> [Task directions]:
Retype each line of the data below exactly, beginning with the first and ending with the one that contains "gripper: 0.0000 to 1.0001". Pictures do not belong in the copy.
== Dataset section ==
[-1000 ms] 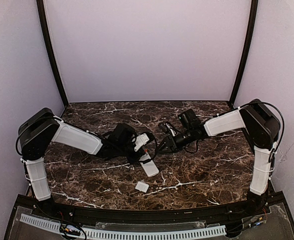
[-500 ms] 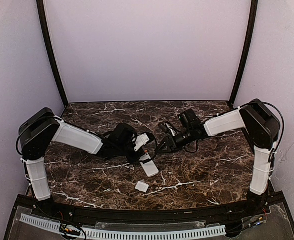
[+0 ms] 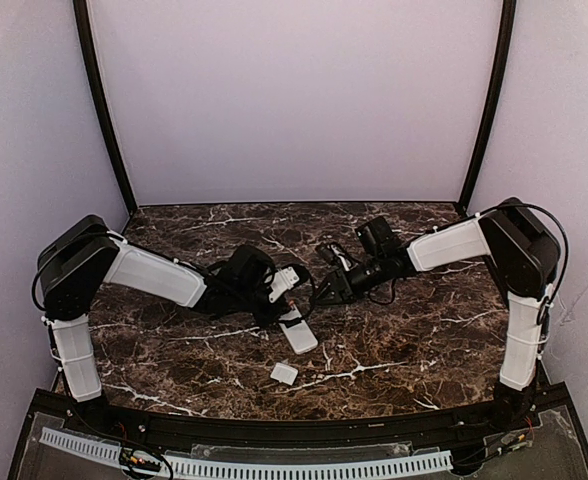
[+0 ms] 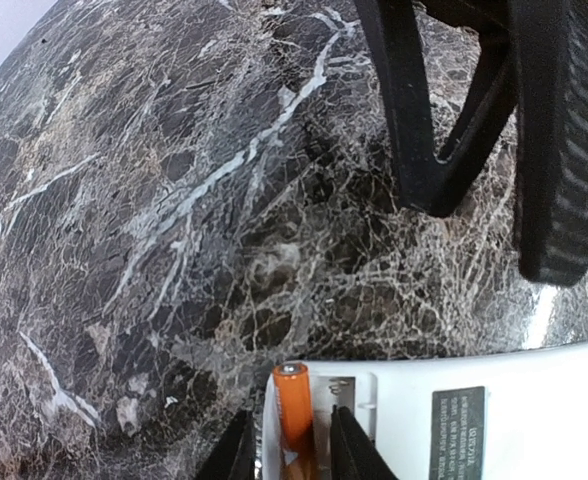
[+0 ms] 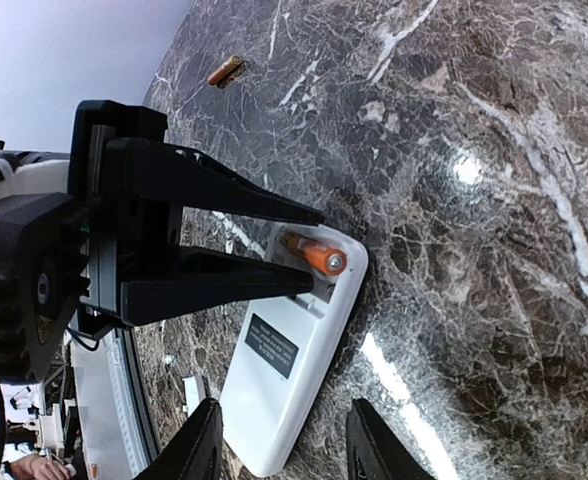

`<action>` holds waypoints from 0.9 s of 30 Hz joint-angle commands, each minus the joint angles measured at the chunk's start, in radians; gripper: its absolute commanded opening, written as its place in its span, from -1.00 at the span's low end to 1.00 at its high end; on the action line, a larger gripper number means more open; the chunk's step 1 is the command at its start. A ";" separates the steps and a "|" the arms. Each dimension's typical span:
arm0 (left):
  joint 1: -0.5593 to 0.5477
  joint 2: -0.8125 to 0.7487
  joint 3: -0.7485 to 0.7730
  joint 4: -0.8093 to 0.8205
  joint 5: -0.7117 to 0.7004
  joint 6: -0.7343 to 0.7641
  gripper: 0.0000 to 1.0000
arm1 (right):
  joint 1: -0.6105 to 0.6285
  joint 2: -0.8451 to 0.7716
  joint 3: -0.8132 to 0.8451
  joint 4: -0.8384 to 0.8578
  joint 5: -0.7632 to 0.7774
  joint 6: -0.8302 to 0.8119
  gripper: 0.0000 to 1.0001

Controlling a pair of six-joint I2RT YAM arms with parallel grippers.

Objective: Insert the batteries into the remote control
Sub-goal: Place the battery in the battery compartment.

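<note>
The white remote control (image 3: pixel 298 332) lies back-up on the marble, and also shows in the right wrist view (image 5: pixel 294 360) and the left wrist view (image 4: pixel 474 400). My left gripper (image 3: pixel 279 290) (image 4: pixel 292 455) holds an orange battery (image 4: pixel 294 405) (image 5: pixel 317 255), its fingers on either side. The battery lies in the left slot of the recess, and the slot beside it is empty. My right gripper (image 3: pixel 324 290) (image 5: pixel 286 445) is open and empty, hovering just right of the remote's recess end. A second battery (image 5: pixel 225 71) lies loose on the table further off.
The small white square cover (image 3: pixel 284 374) (image 5: pixel 192 393) lies on the marble near the front, below the remote. The two grippers face each other closely over the remote's far end. My right gripper's black fingers (image 4: pixel 564 140) fill the top right of the left wrist view.
My right gripper has edged slightly left, toward the remote. The left gripper, battery and remote have not visibly moved.
</note>
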 commanded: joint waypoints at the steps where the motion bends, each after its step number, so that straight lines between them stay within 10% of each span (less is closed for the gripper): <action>1: 0.003 -0.075 0.012 -0.028 0.040 -0.022 -0.39 | -0.003 0.018 0.052 -0.011 0.018 -0.012 -0.19; 27: 0.067 -0.113 -0.020 -0.127 0.126 -0.088 -0.28 | 0.000 0.147 0.217 -0.070 -0.007 0.004 -0.40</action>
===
> [Solved exercise]:
[-1000 ms] 
[-500 ms] 
[+0 ms] 
[+0 ms] 
[+0 ms] 

`<action>` holds waypoints from 0.9 s of 30 Hz joint-angle commands, each minus the joint angles measured at the chunk's start, in radians; gripper: its absolute commanded opening, written as its place in its span, from -1.00 at the span's low end to 1.00 at its high end; on the action line, a larger gripper number means more open; the chunk's step 1 is the command at its start. A ";" separates the steps and a "|" the arms. Each dimension's typical span:
arm0 (left):
  joint 1: -0.5593 to 0.5477
  joint 2: -0.8125 to 0.7487
  joint 3: -0.7485 to 0.7730
  joint 4: -0.8093 to 0.8205
  joint 5: -0.7117 to 0.7004
  joint 6: -0.7343 to 0.7641
  gripper: 0.0000 to 1.0000
arm1 (right):
  joint 1: -0.6105 to 0.6285
  joint 2: -0.8451 to 0.7716
  joint 3: -0.8132 to 0.8451
  joint 4: -0.8384 to 0.8578
  joint 5: -0.7632 to 0.7774
  joint 6: -0.8302 to 0.8119
  gripper: 0.0000 to 1.0001

A complete answer has now been given to the exercise.